A proibição da matrícula de estudantes estrangeiros é um dos elementos-chave da guerra de Donald Trump contra a Universidade Harvard , a instituição acadêmica de maior prestígio do planeta, que possui um fundo patrimonial de cerca de US$ 50 bilhões, maior que, por exemplo, o da Generalitat da Catalunha. Esse confronto, no qual o governo também congelou quase US$ 2,7 bilhões em verbas federais para a instituição, está no cerne dos planos de Trump para subjugar a independência das universidades do país. Recentemente, um juiz suspendeu o bloqueio à matrícula de estudantes estrangeiros. Petty considera a resposta judicial uma das esperanças contra o ataque trumpista.

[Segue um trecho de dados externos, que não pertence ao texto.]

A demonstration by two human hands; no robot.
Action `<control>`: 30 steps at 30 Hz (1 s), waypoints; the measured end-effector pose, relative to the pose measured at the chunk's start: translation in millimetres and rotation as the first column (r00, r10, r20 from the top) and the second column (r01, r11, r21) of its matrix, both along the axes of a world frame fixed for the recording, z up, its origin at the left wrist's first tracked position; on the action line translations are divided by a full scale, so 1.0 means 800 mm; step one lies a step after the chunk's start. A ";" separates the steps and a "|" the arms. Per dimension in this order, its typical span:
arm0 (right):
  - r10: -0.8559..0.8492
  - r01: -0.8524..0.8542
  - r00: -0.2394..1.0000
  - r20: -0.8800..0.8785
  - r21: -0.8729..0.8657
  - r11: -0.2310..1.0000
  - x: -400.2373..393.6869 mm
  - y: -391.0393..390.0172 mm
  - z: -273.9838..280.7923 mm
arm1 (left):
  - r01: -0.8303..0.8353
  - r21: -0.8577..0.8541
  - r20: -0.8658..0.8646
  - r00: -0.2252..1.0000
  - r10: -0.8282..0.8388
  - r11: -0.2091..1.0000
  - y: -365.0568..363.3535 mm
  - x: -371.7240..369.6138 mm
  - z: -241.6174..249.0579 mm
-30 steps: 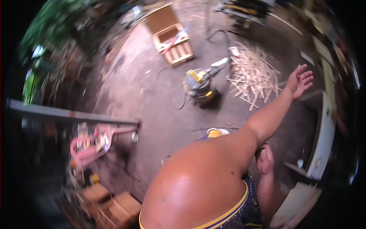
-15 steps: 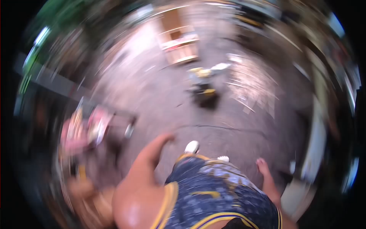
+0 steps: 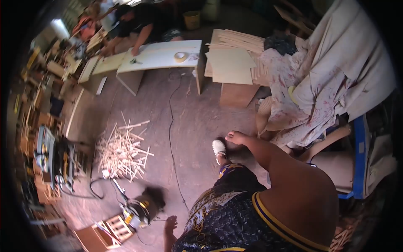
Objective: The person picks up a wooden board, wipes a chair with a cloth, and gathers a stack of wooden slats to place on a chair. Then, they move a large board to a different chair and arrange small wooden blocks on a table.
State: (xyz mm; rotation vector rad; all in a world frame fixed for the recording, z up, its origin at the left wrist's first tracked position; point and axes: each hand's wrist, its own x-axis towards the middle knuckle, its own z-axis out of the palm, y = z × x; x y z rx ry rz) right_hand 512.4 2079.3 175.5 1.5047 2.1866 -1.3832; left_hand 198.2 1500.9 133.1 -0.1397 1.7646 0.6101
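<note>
My right hand [image 3: 235,137] hangs low over the floor near my shoe [image 3: 218,147], its fingers loosely bent with nothing in them. My left hand [image 3: 170,224] is beside my body at the bottom of the view, its fingers relaxed and partly spread, also empty. Neither hand touches an object. Closest to my left hand is a shop vacuum [image 3: 142,208] with a black hose. To the right of my right hand hangs a stained cloth [image 3: 289,111] over a bulky shape.
A co-worker [image 3: 140,25] leans over a white panel [image 3: 157,56] bearing a tape roll [image 3: 180,57]. Thin wood strips [image 3: 124,149] are heaped on the floor. A cord [image 3: 171,134] crosses it. Plywood sheets [image 3: 230,65] and a blue frame [image 3: 359,155] stand to the right.
The view has swung to the right. The vacuum and strip heap shifted to the left side, and the co-worker, white panel and draped cloth came into view. Both hands remain empty.
</note>
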 end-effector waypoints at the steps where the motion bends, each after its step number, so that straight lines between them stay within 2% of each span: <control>1: -0.102 0.099 0.988 -0.112 -0.037 0.994 0.009 0.019 -0.011 | 0.085 -0.016 -0.060 0.994 -0.086 0.996 0.058 -0.025 0.018; 3: -0.163 0.169 0.969 -0.185 0.019 0.985 0.028 0.056 -0.060 | 0.185 -0.036 -0.136 0.973 -0.188 0.982 0.165 -0.070 0.028; 4: -0.184 0.208 0.953 -0.240 0.081 0.975 0.037 0.080 -0.087 | 0.155 -0.022 -0.068 0.985 -0.157 0.988 0.220 -0.091 0.024; 5: -0.194 0.217 0.949 -0.248 0.069 0.974 0.051 0.098 -0.114 | 0.120 -0.023 0.006 0.993 -0.120 0.992 0.267 -0.107 0.020; 6: 0.153 -0.110 0.986 -0.074 0.407 0.907 0.067 0.116 -0.139 | 0.313 0.046 -0.118 0.945 -0.306 0.949 0.323 -0.119 0.005; 7: 0.419 -0.446 0.885 0.203 0.627 0.638 0.083 0.134 -0.161 | 0.492 0.091 -0.245 0.853 -0.460 0.866 0.376 -0.126 -0.011; 8: 0.435 -0.454 0.879 0.196 0.623 0.637 0.097 0.146 -0.191 | 0.751 -0.068 -0.576 0.508 -0.640 0.657 0.435 -0.117 -0.002; 9: 0.484 -0.601 0.791 0.374 0.623 0.501 0.107 0.160 -0.220 | 0.895 -0.085 -0.616 0.297 -0.729 0.437 0.498 -0.118 0.004; 10: 0.504 -0.730 0.675 0.539 0.589 0.347 0.104 0.179 -0.234 | 0.932 -0.033 -0.741 0.219 -0.635 0.360 0.549 -0.114 -0.001; 11: 0.524 -0.733 0.667 0.530 0.592 0.334 0.096 0.190 -0.204 | 0.773 0.216 -0.552 0.601 -0.578 0.597 0.622 -0.070 0.096; 12: 0.090 -0.105 0.994 0.057 0.394 0.913 0.097 0.198 -0.148 | 0.746 0.278 -0.544 0.642 -0.541 0.605 0.667 -0.061 0.101; 13: -0.574 0.552 0.810 -0.115 -0.179 0.815 0.088 0.210 -0.106 | 0.735 0.318 -0.530 0.662 -0.530 0.599 0.705 -0.053 0.107; 15: -0.517 0.519 0.841 -0.157 -0.034 0.854 0.091 0.247 -0.104 | 0.703 0.376 -0.455 0.707 -0.541 0.604 0.765 -0.039 0.134; 16: -0.507 0.516 0.849 -0.149 0.032 0.856 0.090 0.267 -0.100 | 0.677 0.367 -0.460 0.728 -0.508 0.638 0.784 -0.038 0.134; 17: -0.495 0.510 0.857 -0.145 0.098 0.854 0.087 0.287 -0.100 | 0.698 0.362 -0.450 0.711 -0.540 0.617 0.800 -0.043 0.131; 18: -0.494 0.520 0.840 -0.223 0.073 0.851 0.093 0.308 -0.117 | 0.721 0.360 -0.437 0.691 -0.576 0.592 0.810 -0.057 0.124; 19: -0.503 0.537 0.814 -0.291 0.044 0.843 0.094 0.329 -0.132 | 0.703 0.352 -0.437 0.707 -0.556 0.618 0.813 -0.075 0.112; 21: -0.541 0.565 0.805 -0.245 0.037 0.824 0.085 0.366 -0.129 | 0.837 0.218 -0.502 0.537 -0.678 0.501 0.833 -0.107 0.072; 22: -0.606 0.624 0.771 -0.194 0.045 0.780 0.091 0.379 -0.123 | 0.851 0.228 -0.492 0.519 -0.698 0.472 0.847 -0.126 0.055; 24: -0.556 0.616 0.782 -0.283 0.207 0.760 0.096 0.404 -0.128 | 0.895 0.103 -0.400 0.436 -0.806 0.433 0.876 -0.168 0.016; 25: -0.588 0.626 0.778 -0.223 0.196 0.755 0.093 0.408 -0.107 | 0.927 0.117 -0.371 0.374 -0.850 0.357 0.890 -0.188 -0.004; 26: -0.611 0.635 0.772 -0.175 0.186 0.750 0.082 0.422 -0.076 | 0.932 0.102 -0.378 0.359 -0.853 0.347 0.915 -0.206 -0.024; 28: -0.677 0.741 0.668 -0.309 0.189 0.645 0.074 0.435 -0.064 | 0.943 0.099 -0.369 0.332 -0.868 0.318 0.973 -0.221 -0.037; 30: -0.764 0.802 0.597 -0.244 0.144 0.580 0.053 0.456 -0.039 | 0.979 0.079 -0.431 0.205 -0.879 0.190 1.041 -0.231 -0.031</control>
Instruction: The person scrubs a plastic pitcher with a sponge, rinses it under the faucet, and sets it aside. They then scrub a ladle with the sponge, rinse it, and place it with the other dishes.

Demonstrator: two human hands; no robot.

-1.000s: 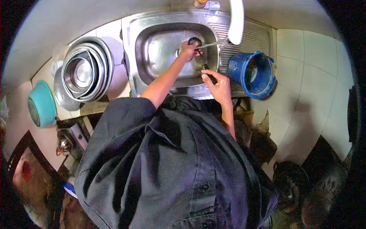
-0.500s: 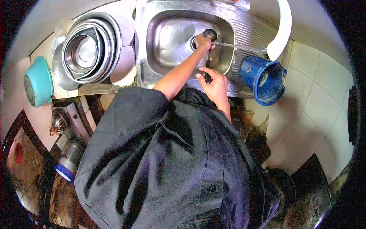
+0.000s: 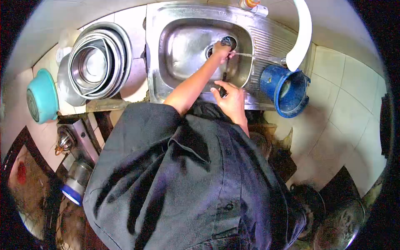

Neste confronto, "ninguém quer ser Harvard", mas o futuro da ciência americana pode estar em jogo na batalha judicial contra Trump. "Se Harvard perder e perder estudantes internacionais porque os tribunais decidirem que isso está dentro dos poderes do presidente, será o primeiro dominó a cair, e todos nós ficaremos vulneráveis", diz Petty. Se Harvard vencer, haverá esperança.